Ein Patient des Klinikums Bielefeld in Nordrhein-Westfalen ist nach Verabreichung eines falschen Medikaments verstorben. Das Mittel sei nicht für den 26 Jahre alten Mann gedacht gewesen, sondern für seinen Zimmernachbarn, einen Krebspatienten, sagte ein Krankenhaussprecher am Mittwoch.

red/Agenturen

Wie es zu dem Vorfall in der vergangenen Woche kommen konnte, sei noch unklar. Fest stehe bisher, dass es sich bei dem fälschlicherweise verabreichten Mittel nicht um ein Krebsmedikament gehandelt habe.

Nachdem Nebenwirkungen bei dem Patienten aufgetreten seien, habe man den 26-Jährigen zunächst auf die Intensivstation verlegt, schilderte der Sprecher. Danach habe man ihn in die Neurologische Fachabteilung der Evangelischen Klinik in Bielefeld gebracht. Dort sei er am vergangenen Donnerstag verstorben. Einem Bericht des WDR zufolge war der Mann in der kommunalen Klinik erfolgreich operiert worden. Nach dem Routine-Eingriff habe man ihn bald entlassen wollen. Dann sei es zu der Medikamenten-Verwechslung gekommen.

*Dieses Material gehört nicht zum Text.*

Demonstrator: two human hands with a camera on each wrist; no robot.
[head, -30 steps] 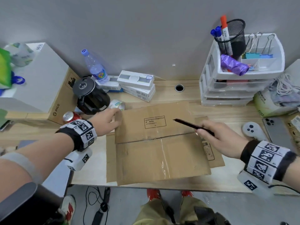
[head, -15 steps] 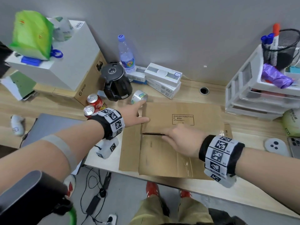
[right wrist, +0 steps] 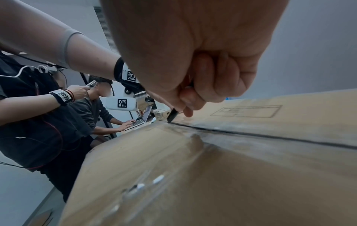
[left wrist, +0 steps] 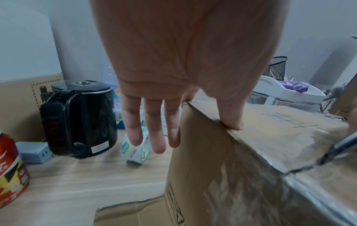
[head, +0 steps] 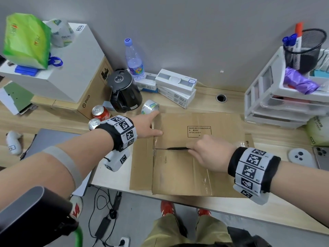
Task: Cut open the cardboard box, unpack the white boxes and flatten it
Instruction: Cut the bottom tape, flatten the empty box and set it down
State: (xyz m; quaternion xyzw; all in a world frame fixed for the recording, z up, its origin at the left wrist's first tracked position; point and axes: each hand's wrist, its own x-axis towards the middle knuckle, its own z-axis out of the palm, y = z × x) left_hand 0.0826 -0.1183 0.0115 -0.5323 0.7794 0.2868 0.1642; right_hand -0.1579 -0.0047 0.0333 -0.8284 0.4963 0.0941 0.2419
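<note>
I am gripping a black knife (head: 178,148) in my right hand (head: 210,154), blade tip sitting in the taped centre seam of the cardboard box (head: 194,168) at the desk's (head: 222,205) 6 o'clock edge. My left hand (head: 146,126), fingers straight, is pressing the box's 9 o'clock edge.

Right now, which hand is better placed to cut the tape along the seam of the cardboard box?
The right hand: it already grips the black blade, tip at the seam. The left hand rests open on the cardboard box corner, steadying it.
</note>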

Die Bielefelder Polizei untersucht den Vorfall.

In den vergangenen 20 Jahren hatten einige wenige Todesfälle nach falscher Medikamentengabe in Deutschland Schlagzeilen gemacht. 2019 war unter anderem eine Pflegerin in Niederbayern zu einer Bewährungsstrafe verurteilt worden - sie hatte versehentlich ein falsches Medikament verabreicht, ein Heimbewohner starb. 2018 war es in einer Klinik in Göppingen nach mutmaßlich verwechselten Infusionslösungen zu zwei Todesfällen gekommen. 2003 erhielt eine Krankenschwester in Frankfurt am Main eine Bewährungsstrafe - sie hatte Spritzen verwechselt und einem später verstorbenen Kind die falsche Injektion verabreicht. 2001 gab es Ermittlungen in Kiel nach dem Tod eines Leukämie-Patienten.